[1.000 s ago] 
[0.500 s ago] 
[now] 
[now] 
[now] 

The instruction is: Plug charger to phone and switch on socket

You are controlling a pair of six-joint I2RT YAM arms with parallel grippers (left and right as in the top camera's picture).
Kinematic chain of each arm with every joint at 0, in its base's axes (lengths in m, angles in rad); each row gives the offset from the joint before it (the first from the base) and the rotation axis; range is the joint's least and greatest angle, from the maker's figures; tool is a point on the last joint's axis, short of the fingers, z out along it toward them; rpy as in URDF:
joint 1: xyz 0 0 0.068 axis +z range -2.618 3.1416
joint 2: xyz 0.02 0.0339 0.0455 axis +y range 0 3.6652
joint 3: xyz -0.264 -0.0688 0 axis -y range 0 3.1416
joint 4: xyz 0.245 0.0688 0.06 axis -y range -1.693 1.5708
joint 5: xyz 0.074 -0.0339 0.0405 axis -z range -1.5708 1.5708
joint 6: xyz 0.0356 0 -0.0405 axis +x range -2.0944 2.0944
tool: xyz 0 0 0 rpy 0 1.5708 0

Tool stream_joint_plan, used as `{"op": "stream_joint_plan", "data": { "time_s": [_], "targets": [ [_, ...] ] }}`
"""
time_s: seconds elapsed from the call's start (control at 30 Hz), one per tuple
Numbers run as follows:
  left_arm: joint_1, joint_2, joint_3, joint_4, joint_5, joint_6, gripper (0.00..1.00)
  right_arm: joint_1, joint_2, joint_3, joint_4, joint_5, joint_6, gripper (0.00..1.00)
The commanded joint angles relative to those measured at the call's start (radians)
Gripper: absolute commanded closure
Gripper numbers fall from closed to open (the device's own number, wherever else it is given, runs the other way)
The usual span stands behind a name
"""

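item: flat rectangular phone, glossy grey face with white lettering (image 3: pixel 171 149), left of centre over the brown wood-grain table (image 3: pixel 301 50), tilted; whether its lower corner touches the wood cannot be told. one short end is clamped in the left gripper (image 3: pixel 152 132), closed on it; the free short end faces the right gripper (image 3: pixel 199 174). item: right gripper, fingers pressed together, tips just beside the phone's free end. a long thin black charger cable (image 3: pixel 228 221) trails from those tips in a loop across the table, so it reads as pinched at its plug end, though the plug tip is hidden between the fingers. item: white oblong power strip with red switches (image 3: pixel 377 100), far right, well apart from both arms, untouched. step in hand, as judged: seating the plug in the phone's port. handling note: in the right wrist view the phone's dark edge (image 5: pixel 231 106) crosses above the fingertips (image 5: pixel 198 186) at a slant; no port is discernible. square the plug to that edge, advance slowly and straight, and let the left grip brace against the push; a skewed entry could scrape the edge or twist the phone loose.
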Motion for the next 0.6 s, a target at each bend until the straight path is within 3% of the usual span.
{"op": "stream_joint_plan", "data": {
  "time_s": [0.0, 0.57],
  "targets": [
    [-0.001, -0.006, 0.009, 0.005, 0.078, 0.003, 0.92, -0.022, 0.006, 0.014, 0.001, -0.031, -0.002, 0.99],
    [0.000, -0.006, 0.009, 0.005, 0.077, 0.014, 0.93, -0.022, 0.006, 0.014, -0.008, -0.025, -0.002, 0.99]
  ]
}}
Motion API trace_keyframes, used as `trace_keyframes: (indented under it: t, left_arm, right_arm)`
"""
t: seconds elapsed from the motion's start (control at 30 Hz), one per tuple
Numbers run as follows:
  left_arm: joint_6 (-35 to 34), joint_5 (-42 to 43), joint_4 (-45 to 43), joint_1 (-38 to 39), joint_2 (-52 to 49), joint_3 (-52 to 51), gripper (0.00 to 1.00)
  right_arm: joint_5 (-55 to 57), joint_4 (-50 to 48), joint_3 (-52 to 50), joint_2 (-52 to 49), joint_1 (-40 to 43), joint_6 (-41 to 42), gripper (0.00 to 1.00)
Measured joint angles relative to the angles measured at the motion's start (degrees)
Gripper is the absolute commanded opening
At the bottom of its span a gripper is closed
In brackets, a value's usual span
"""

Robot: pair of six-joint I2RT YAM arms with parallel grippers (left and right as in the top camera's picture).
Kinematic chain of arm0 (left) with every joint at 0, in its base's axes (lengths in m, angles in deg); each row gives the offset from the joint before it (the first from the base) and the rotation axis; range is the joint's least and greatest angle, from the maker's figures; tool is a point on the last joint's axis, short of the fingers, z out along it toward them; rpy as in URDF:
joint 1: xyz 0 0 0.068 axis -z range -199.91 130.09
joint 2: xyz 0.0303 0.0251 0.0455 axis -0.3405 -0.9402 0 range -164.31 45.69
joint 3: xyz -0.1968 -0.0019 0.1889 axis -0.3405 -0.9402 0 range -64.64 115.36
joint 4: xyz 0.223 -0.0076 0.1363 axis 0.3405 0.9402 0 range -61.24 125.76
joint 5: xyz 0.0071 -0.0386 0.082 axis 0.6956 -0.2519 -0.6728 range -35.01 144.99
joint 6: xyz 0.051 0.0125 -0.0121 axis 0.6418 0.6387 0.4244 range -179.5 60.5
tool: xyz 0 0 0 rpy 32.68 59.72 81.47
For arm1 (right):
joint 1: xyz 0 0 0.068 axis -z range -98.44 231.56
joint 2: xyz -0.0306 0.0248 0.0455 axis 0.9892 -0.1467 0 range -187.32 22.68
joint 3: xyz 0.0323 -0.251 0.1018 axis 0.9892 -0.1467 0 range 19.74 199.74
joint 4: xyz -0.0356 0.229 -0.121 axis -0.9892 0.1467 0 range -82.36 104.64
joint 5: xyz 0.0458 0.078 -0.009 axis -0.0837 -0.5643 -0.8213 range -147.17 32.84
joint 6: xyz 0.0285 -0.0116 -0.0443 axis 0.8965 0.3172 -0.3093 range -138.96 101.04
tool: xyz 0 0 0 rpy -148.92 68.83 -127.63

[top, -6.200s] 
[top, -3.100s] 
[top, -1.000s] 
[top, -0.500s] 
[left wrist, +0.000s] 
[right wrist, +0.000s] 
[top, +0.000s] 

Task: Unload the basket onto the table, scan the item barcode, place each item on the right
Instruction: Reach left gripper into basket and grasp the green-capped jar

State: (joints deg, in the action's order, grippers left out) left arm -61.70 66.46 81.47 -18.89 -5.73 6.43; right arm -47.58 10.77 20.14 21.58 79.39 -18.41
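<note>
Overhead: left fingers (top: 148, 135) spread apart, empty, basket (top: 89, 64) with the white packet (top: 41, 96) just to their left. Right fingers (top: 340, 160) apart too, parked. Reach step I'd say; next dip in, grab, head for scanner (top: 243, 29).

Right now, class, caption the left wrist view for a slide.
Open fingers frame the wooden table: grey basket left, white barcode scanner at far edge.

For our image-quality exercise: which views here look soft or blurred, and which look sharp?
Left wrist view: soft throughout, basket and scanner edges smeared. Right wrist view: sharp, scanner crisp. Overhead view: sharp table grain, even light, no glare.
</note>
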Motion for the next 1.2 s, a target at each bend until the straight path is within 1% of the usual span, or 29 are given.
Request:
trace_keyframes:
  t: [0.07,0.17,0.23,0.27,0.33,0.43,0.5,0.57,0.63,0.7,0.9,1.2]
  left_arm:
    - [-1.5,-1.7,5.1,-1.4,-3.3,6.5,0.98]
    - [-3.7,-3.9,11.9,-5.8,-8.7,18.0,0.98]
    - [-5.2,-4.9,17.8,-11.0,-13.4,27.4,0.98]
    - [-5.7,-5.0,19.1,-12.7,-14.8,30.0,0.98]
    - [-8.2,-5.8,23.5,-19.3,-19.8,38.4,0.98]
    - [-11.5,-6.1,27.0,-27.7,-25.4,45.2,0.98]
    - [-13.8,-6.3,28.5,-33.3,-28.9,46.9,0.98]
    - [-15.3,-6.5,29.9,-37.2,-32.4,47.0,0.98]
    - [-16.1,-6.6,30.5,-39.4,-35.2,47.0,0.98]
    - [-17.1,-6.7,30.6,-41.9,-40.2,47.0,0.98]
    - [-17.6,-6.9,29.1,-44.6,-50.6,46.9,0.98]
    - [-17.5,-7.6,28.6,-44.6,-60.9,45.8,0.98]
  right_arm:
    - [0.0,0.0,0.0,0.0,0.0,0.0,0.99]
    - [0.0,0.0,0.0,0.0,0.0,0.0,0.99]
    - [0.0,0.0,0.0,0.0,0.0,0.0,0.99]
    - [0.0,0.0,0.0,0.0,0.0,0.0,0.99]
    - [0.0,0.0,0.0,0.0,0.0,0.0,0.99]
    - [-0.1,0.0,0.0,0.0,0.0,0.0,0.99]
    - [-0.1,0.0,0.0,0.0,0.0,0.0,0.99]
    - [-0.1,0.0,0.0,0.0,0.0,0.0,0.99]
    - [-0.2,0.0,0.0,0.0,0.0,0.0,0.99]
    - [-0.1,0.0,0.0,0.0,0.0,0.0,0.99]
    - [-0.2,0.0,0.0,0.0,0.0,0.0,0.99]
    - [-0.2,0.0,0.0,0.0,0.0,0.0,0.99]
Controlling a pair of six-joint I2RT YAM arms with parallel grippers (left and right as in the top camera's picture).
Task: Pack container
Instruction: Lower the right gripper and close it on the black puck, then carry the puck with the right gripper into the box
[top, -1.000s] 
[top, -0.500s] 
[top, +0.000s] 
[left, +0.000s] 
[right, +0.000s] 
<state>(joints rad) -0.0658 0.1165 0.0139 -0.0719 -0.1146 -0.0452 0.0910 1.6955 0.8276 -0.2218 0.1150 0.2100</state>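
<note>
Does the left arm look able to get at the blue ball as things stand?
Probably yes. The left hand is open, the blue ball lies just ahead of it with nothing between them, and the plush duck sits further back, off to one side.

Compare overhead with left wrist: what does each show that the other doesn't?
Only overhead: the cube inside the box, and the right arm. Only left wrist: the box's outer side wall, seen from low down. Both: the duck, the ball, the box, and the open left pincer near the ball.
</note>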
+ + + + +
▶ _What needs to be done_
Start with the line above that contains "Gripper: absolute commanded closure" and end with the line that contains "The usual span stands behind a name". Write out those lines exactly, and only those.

▶ _Result of this task_
Gripper: absolute commanded closure
Gripper numbers fall from closed to open (the device's own number, wherever else it is given, runs the other way)
The usual span stands behind a name

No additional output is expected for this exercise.